The Aging Immune System

Both innate and adaptive arms of the immune system undergo demonstrable changes with age, thus contributing to the concept known as immunosenescence (Boots et al. 2013; Chalan et al. 2015). In general, aging is associated with a decrease in the adaptive immune system, whereas innate mechanisms generally become more active. Immunosenescence is characterized by a thymic involution leading to a steady state decline in the production of naïve T-cells, a reduction of the T-cell repertoire and a chronic low-grade level of inflammation where there is an elevated level of proinflammatory cytokines, including TNF-α and IL-6 (Goronzy and Weyand 2003).

Although the underlying mechanisms are unclear regarding how age-related inflammation occurs, what it clear is that there is a progressive increase in circulating cytokines (Bowdish 2013). However, a recent study from this same group indicates that age-associated inflammation that drives macrophage dysfunction is derived from age-coupled gut microbial dysbiosis ((Thevaranjan et al. 2017) see Amsterdam and Ostrov review on the microbiome on immunosenescence in this thematic issue). As a direct consequence, leukocyte numbers, along with their phenotype and function, change with age. From an immunologic perspective, the most profound effect of hematopoietic stem cell aging in both mice (Sudo et al. 2000; Rossi et al. 2005) and humans (Pang et al. 2011) is a decreased capacity to produce lymphocytes and an increase in production of myeloid cells. This shift has been correlated with increased expression of myeloid lineage genes and downregulation of those specifying a lymphoid lineage fate (Rossi et al. 2005; Pang et al. 2011). This combination of increased inflammatory mediators and altered leukocyte phenotype ultimately impacts leukocyte functions including pathogen-associated molecular pattern (PAMP) signaling, phagocytic capacity, and immune cytokine secretion (Franceschi et al. 2007). Thus, it not too surprising that elderly populations suffer disproportionally higher rates of chronic inflammatory conditions where myeloid cells are greatly expanded including diabetes, arthritis, periodontal diseases and some cancers (Franceschi and Campisi 2014; Eke et al. 2016).

Aging and Bone Homeostasis

The maintenance of bone homeostasis is dependent on the balance of activity of bone-resorbing osteoclasts and bone-forming osteoblasts (Karsenty and Wagner 2002; Boyle, Simonet, and Lacey 2003).
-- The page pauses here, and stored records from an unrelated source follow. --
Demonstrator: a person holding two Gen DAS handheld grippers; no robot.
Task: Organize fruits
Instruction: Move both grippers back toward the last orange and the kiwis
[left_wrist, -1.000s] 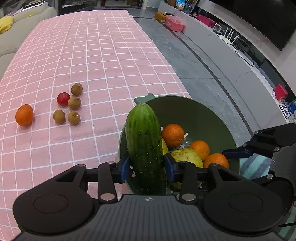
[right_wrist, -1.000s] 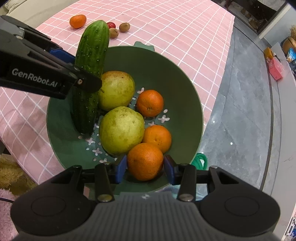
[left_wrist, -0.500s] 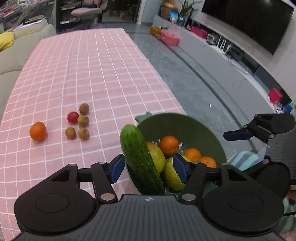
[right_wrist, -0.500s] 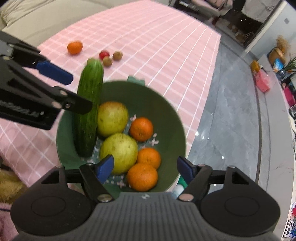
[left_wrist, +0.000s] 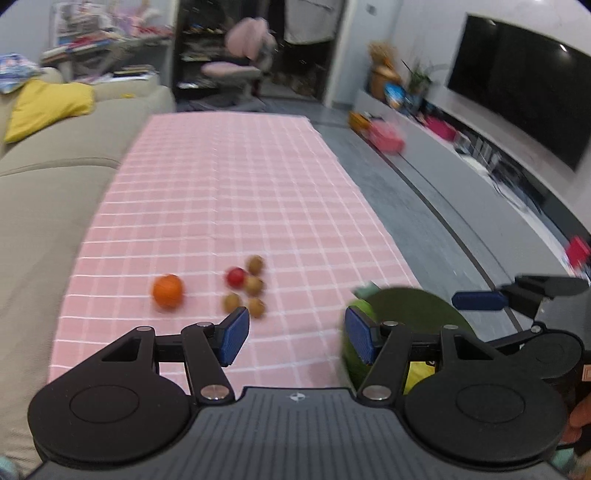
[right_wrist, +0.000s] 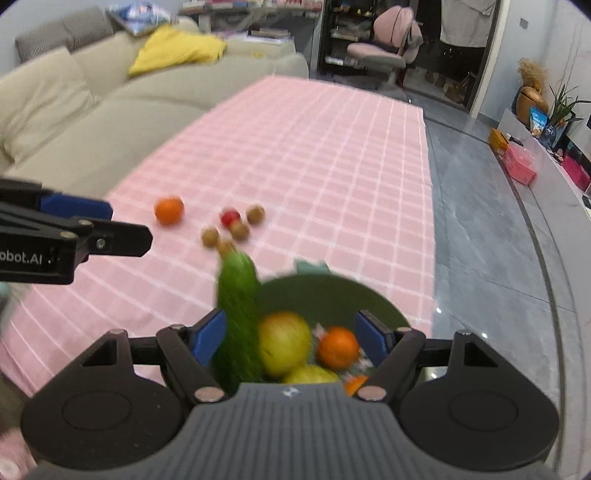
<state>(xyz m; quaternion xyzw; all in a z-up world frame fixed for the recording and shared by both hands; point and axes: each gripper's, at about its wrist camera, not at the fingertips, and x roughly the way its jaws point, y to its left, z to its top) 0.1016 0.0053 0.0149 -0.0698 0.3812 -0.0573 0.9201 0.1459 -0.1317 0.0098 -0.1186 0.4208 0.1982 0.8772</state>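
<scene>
Lettering "obot.AI" marks the left gripper (right_wrist: 107, 236); only the right gripper (right_wrist: 291, 339) view shows the bowl's cucumber (right_wrist: 238, 295). Both grippers' jaws gape, empty.

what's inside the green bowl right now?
In the green bowl: a cucumber leaning over the rim, two yellow-green fruits, an orange, part of another. The right gripper's body hides the rest.

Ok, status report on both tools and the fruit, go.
Both tools, left and right, open and empty. Cucumber leaning in green bowl with the fruit. Orange and small fruits on the cloth. Path unobstructed.
</scene>
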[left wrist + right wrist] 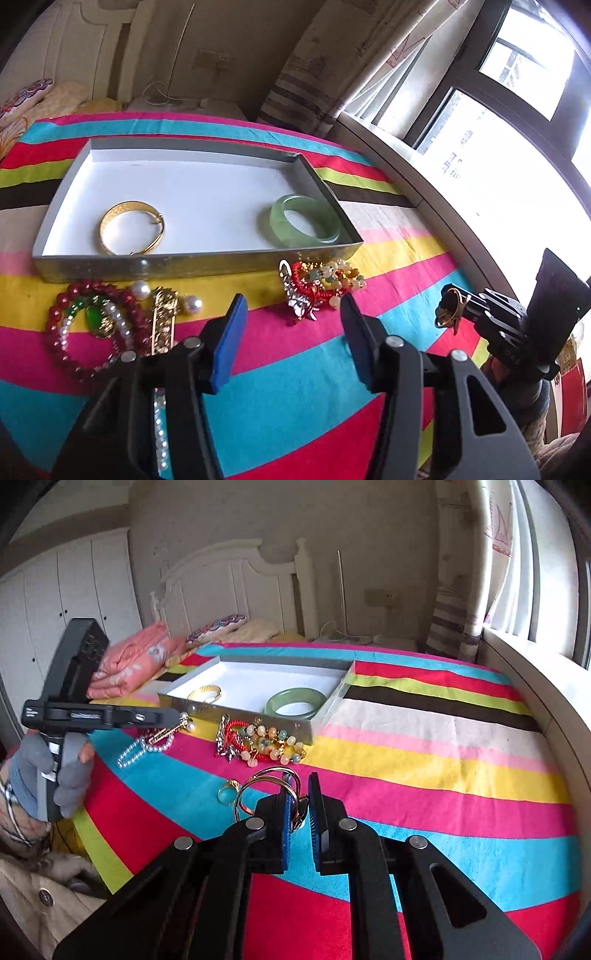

Abnormal bone resorption by osteoclasts results in bone destruction and is characteristic of bone-related diseases such as osteoporosis, rheumatoid arthritis, and periodontal disease (Kirkwood et al. 2007; Feng and McDonald 2011). Osteoclasts are derived from monocyte/macrophage lineage cells. Formation of functional osteoclasts is dependent on macrophage colony-stimulating factor (M-CSF) and receptor activator of nuclear factor κB (NF-κB) ligand (RANKL) (Liu and Zhang 2015; Troen 2003; Duque 2016). M-CSF permits abundance and survival of the osteoclasts precursor cells by acting through its receptor c-Fms to activate chiefly Akt and ERK½ (Gingery et al. 2003). RANKL promotes osteoclast differentiation, referred to as osteoclastogenesis, via its receptor RANK leading to recruitment of TNF receptor-associated factor 6 (TRAF6) and, in turn, activation of multiple downstream targets including mitogen-activated protein (MAP) kinases, activator protein-1 (AP-1) and NF-κB (Boyce 2013). However, negative regulators of MAPK activation, primarily MAP kinase phosphatase-1 (MKP-1) appear to be required for RANKL (physiological bone turnover) but inhibit pathological bone loss (Valerio et al. 2014; Valerio et al. 2015; Valerio and Kirkwood 2018). In addition, RANKL-driven osteoclastogenesis is also dependent on the generation of a calcium signal through the activation of the immunoreceptor tyrosine-based activation motifs (ITAMs) of DNAX-activation protein (DAP) 12 and Fc-receptor common γ subunit (FcRγ) (Boyce 2013). This enables TRAF6-mediated and ITAM-mediated signals to interact cooperatively in transcriptional upregulation of nuclear factor of activated T cells c1 (NFATc1, the master transcription factor).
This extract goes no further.